On error during Commit, kernel executes compensating rollback to preserve exactly-once visibility: either all inserts are visible with matching sender state transition, or none are visible.

Security invariant T1: each transfer descriptor is applied at most once within a single SQE dispatch attempt.

Security invariant T2: move transfer is atomic from observer perspective; no state exists where both sender and receiver lose authority due to partial apply.

Security invariant T3: copy-transfer SQE replay is explicitly repeatable until kernel-owned transaction identity exists. Move-transfer replay fails closed after source removal or source reservation.

Security invariant T4: CAP_OP_RELEASE removes one local hold edge only from the caller table and decrements remote export refs exactly once.

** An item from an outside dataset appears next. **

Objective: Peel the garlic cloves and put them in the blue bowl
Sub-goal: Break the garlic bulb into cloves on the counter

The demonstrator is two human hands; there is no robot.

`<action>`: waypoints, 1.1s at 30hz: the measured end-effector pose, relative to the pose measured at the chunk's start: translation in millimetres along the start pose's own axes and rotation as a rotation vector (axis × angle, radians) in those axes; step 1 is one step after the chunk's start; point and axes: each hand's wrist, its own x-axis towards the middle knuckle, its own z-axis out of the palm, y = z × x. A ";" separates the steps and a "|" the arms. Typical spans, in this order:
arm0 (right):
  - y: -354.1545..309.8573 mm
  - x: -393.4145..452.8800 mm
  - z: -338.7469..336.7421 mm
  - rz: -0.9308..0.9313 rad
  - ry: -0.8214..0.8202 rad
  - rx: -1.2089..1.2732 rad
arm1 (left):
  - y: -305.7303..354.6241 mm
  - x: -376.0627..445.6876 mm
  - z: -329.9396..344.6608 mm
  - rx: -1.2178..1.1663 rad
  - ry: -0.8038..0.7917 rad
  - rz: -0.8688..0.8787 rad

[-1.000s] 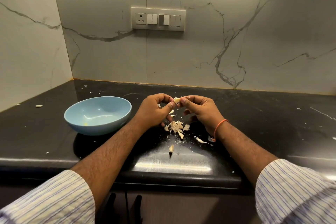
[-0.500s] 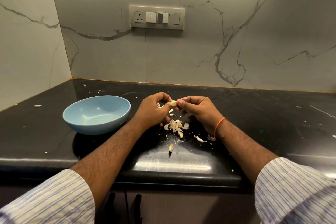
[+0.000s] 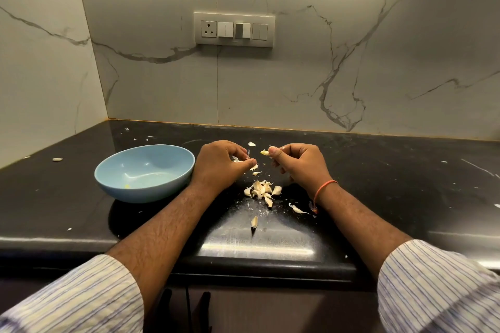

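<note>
My right hand (image 3: 299, 163) pinches a small garlic clove (image 3: 264, 153) between thumb and fingertips, above the black counter. My left hand (image 3: 220, 163) sits a short gap to its left, fingers curled round a bit of papery skin (image 3: 237, 159). A pile of cloves and skins (image 3: 262, 190) lies on the counter below and between the hands. One loose clove (image 3: 254, 222) lies nearer the front edge. The blue bowl (image 3: 144, 171) stands just left of my left hand and looks almost empty, with a tiny yellowish speck inside.
The black counter (image 3: 392, 184) meets marble walls at the back and left. A stray clove (image 3: 57, 159) lies far left. Skin scraps (image 3: 297, 209) dot the surface near my right wrist. A switch panel (image 3: 234, 30) is on the back wall.
The hands were together on the clove; now they have pulled apart. The clove stays in my right hand, and a piece of skin came away with the left.
</note>
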 end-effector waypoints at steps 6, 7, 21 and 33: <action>-0.5 -0.6 0.2 -0.024 0.006 -0.072 | -4.3 2.0 2.2 0.047 -0.017 0.065; -0.3 -0.5 0.2 -0.024 0.006 -0.070 | -4.6 1.8 1.8 0.040 -0.006 0.061; -0.8 0.2 2.0 -0.002 -0.099 -0.049 | 2.9 -0.8 4.6 -0.066 -0.128 0.271; 1.6 -3.0 4.4 -0.202 -0.210 -0.241 | 7.4 -3.9 3.0 -0.088 -0.170 0.199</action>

5. Integration with 3.6 Capability Transfer

3.6 implementation must consume this design directly:

  • CALL and RETURN validate all currently-reserved transfer fields fail-closed when unsupported.
  • xfer_cap_count path is wired through TransferTxn (no ad hoc direct inserts).
  • Badge propagation is explicit in transfer descriptors and copied into destination edge metadata.
  • CAP_OP_RELEASE uses the same authority ledger and refcount bookkeeping.

3.6 acceptance criteria:

  1. Copy transfer produces one new receiver edge and retains sender edge.
  2. Move transfer produces one new receiver edge and deletes sender edge atomically.
  3. Any transfer failure leaves sender and receiver CapTables unchanged.
  4. Copy replay is an explicit repeatable-grant policy until a kernel-owned transaction identity is added; move replay fails closed after source removal or reservation.
  5. CAP_OP_RELEASE on stale/non-owned cap fails closed without mutating other process tables.

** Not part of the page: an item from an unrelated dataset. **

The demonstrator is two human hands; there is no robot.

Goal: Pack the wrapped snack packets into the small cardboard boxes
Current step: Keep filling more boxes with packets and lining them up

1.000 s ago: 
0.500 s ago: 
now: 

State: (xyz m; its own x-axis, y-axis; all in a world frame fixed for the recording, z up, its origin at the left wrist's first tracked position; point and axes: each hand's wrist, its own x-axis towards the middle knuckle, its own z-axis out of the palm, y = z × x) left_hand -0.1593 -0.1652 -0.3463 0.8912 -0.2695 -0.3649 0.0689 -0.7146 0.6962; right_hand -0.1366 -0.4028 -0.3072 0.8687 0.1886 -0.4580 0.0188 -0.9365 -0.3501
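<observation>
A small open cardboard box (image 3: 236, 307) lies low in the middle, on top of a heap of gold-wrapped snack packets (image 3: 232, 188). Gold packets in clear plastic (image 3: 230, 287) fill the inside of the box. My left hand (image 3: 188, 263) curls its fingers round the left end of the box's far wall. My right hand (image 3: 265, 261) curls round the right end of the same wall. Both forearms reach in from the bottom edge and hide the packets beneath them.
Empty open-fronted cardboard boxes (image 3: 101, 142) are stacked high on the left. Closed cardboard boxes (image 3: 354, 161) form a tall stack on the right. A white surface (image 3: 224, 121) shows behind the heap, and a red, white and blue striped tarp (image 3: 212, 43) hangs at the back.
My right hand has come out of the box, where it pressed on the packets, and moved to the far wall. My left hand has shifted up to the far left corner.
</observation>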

6. Integration with 5.2 ProcessSpawner Prerequisites

5.2 must use the same accounting and transfer machinery:

  • spawn() preflights child quotas (cap_slots, outstanding_calls, scratch, frame_grant_pages, endpoint queue baseline) before mapping child memory or scheduling.
  • Parent-provided CapGrant entries are inserted via the same transfer transaction semantics (copy for initial grants in 5.2.2).
  • Returned ProcessHandle is inserted through the standard result-cap insertion path and accounted as a normal cap slot.
  • Child setup rollback must unwind:
    • address space mappings
    • ring page
    • CapSet page
    • kernel stack
    • allocated frames
    • provisional capability edges/reservations

5.2 acceptance criteria:

  1. Spawn failure at any step leaves no child-visible process and no leaked ledger usage.
  2. Successful spawn accounts all child bootstrap resources within quotas.
  3. Parent and child cap-table accounting remains balanced under repeated spawn/exit cycles.
  4. ProcessHandle.wait and exit cleanup release outstanding-call/scratch/frame usage deterministically.

7. Implementation Notes for Verification Tracks

This design unblocks:

  • S.8 hostile-input tests for quota and invalid-transfer failures.
  • S.12 Kani bounds refresh for ledger and transfer invariants.
  • Target 12 in docs/proposals/security-and-verification-proposal.md with explicit allocator hooks and fail-closed exhaustion behavior.